Maddi hayatnızı dünyaya verin. Kısmetinizi meşru yoldan alın. Dertlerinizin devası budur. İyi yollardan gelen dünyalık size yeter.
Ey evlad! Kısmetini, meşru olduğuna inanınca al; alırken iman eliyle al. Hakiki yolu arıyorsan. böyle seçmelerdensen, doğrulara katışmışsan emirle al. Hakk'ı bulmuş. ve hal alemine ermişsen, Hak yakınlığında kendini kaybetmişsen, o zaman başka hal olur. Senin hükmün orada geçmez. Sana gönderirler. Emir seni yürütür. O alem seni kötülüklerden korur. Hak işler varlığını, harekete geçirir. Olanlar olur, ama sen yoksun onlarda...

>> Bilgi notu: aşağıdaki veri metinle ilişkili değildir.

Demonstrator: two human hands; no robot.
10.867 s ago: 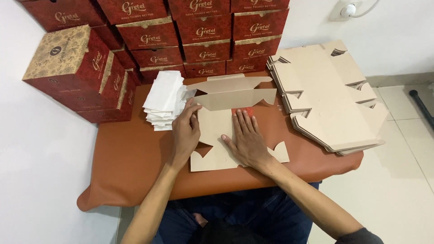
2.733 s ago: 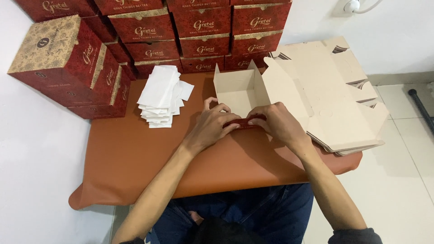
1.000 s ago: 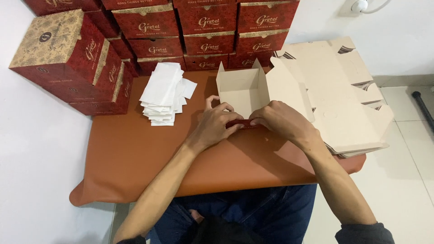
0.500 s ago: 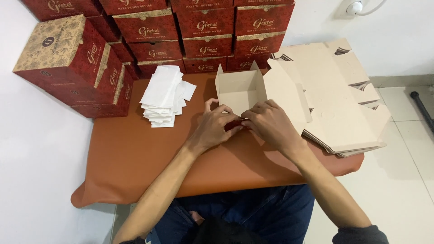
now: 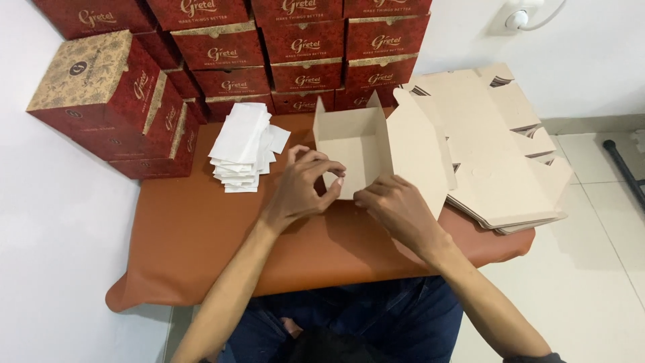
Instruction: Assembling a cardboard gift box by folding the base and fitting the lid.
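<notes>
Left hand [image 5: 302,188] pinches the near wall of the half-folded box [image 5: 353,144], fingers curled over its edge; right hand [image 5: 396,208] presses narrow fingers at the box's front corner, on the brown table [image 5: 201,228], beside 1 stack of flat blanks [image 5: 497,154]

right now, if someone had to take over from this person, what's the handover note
Left hand: fingers pinching the near wall of the half-folded box.
Right hand: on the near right corner of that box.
Box: stands on the brown table, brown inside up, back and side walls raised, lid flap open to the right.
Done: finished red boxes stacked at the back.
Left: near wall looks not yet locked; flat blanks piled on the right, white paper stack on the left.
</notes>
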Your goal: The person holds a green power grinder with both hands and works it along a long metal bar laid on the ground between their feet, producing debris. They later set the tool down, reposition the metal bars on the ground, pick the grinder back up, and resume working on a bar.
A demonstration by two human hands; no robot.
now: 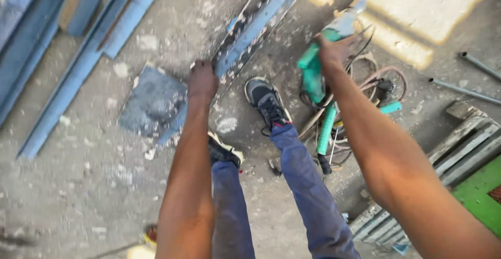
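Note:
My left hand (202, 80) grips the near end of a long blue-grey metal bar (258, 21) that runs up and to the right across the floor. Its surface is spattered with pale residue. My right hand (332, 50) holds a green power tool (318, 63) by its body, lifted above a tangle of cables. My two legs in blue trousers and dark shoes (267, 102) stand between the hands.
Several blue metal bars (78, 66) lie at the upper left. A grey slab (151, 102) sits beside my left hand. Coiled cables and a green-handled tool (327, 131) lie under my right hand. Grey pipes (464, 89) and a wooden pallet (459, 144) are on the right.

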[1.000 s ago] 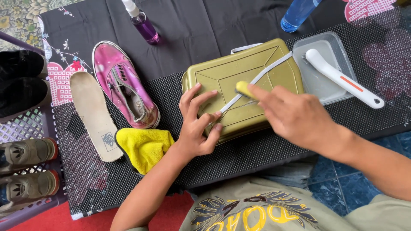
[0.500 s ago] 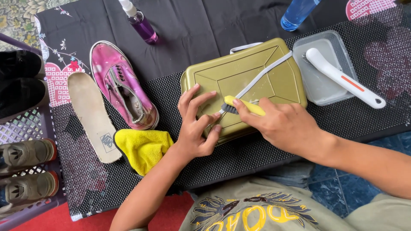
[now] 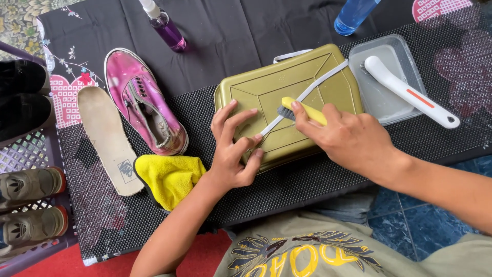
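Compared with half a second ago, the right hand (image 3: 353, 141) has slid the small yellow-handled brush (image 3: 302, 110) up and to the right along the white shoelace (image 3: 307, 92), so the bristles now sit near the centre of the olive-green upturned tray (image 3: 287, 102) in the middle of the frame; this reads as another scrubbing stroke along the lace, with the work in full swing rather than near an end. The right grip is closed around the brush handle, thumb and fingers wrapped over it, bristles pressed to the lace. The left hand (image 3: 236, 149) has barely shifted: its fingers are spread and bent, fingertips pinning the lower end of the lace flat against the tray. To the left on the counter lie a yellow cloth (image 3: 171, 177), a pink shoe (image 3: 146, 110) and an insole (image 3: 107, 138).
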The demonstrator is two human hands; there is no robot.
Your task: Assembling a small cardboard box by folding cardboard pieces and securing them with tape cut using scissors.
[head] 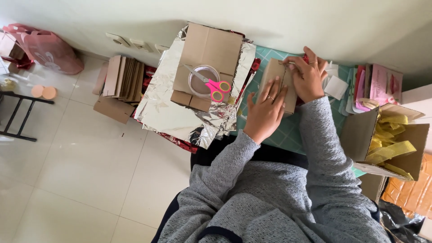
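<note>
Box: a small brown cardboard box (280,83) is held on the green cutting mat (288,132) on the worktop.
Left hand (265,110): laid flat, fingers spread, pressing the box.
Right hand (308,76): fingers curled on the box's far edge.
Progress: folding is judged underway, not closed.
Nearby: pink scissors (211,83) are left aside on cardboard.

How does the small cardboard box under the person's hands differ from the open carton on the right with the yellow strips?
The small cardboard box is closed and lies on the green mat, pressed by the left hand and right hand. The open carton is larger, untouched, its flaps spread, yellow strips spilling from it. Both are plain brown cardboard.
</note>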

İnsanları senin için üçe böleceğim:
Birincisi, cahil, hakiki aleme sevgisi yok.
İkincisi, seçme ve iyilerle olan.
Üçüncüsü, iyilerin bizzat kendileri ve esasen iyiler.
Hakiki aleme sezisi ve duygusu olmayana «ami» tabir edilir. Bu, İslam dininin temel prensiplerine uyar. Hiç ayrılmaksızın, Allah ne buyurmuş. Peygamber (S.A.) efendimiz ne demişse onu bilir. Ve bu bilgisinin dış kabuğunu bir türlü yırtamaz, dolayısıyla ötelere geçemez. Bu adam, şu ilahi fermanın hükmü altındadır:
— <> (59/7)
O «ami» tabir ettiğimiz, bu yolu kendine seçer, işlerini yukarıda beyan edilen ferman dahilinde yürütürse, saf bir gönül sahibi olur. Ama biraz da iç aleme yönelmesi şarttır. Biraz daha ilerler, hakikatlara daha çok anlayış peyda ederse, Mevla ona ilham kapısını açar, iyiliğini ve kötülüğünü o ilhamla seçer. Bir Ayet-i Kerimede şöyle beyan edilir:
— <> (91/8)
İşbu anlatılan vasıflar, «ami» kulun vasfıdır.
Bu zatın kalbi, yanlış yol tutmaktan titrer. Her şeyde bir işaret bekler. Kur'an-ı Kerim okur. Orada bulamayınca, Peygamber (S.A.) efendimizin emirlerine bakar; orada da bulamazsa bekler. İşinde calışırken, bir melek onu idare eder. Yolunu aydınlatır. Bu anlatılanlar, İslam dininin zahirde beyan edilen emirlerini yerine getirdikten sonra başlar. İmanı kuvvet bulur. Tevhid nuru kalbe yerleşir. Sonra dünya kalbinden çıkar. Daha sonra halkın hayrını ve şerrini görmek de kaybolur. Her türlü maddi iş, ve korku gidince, ilahi ilham gözükmeye başlar; ama bu gözün göreceği cinsten değil.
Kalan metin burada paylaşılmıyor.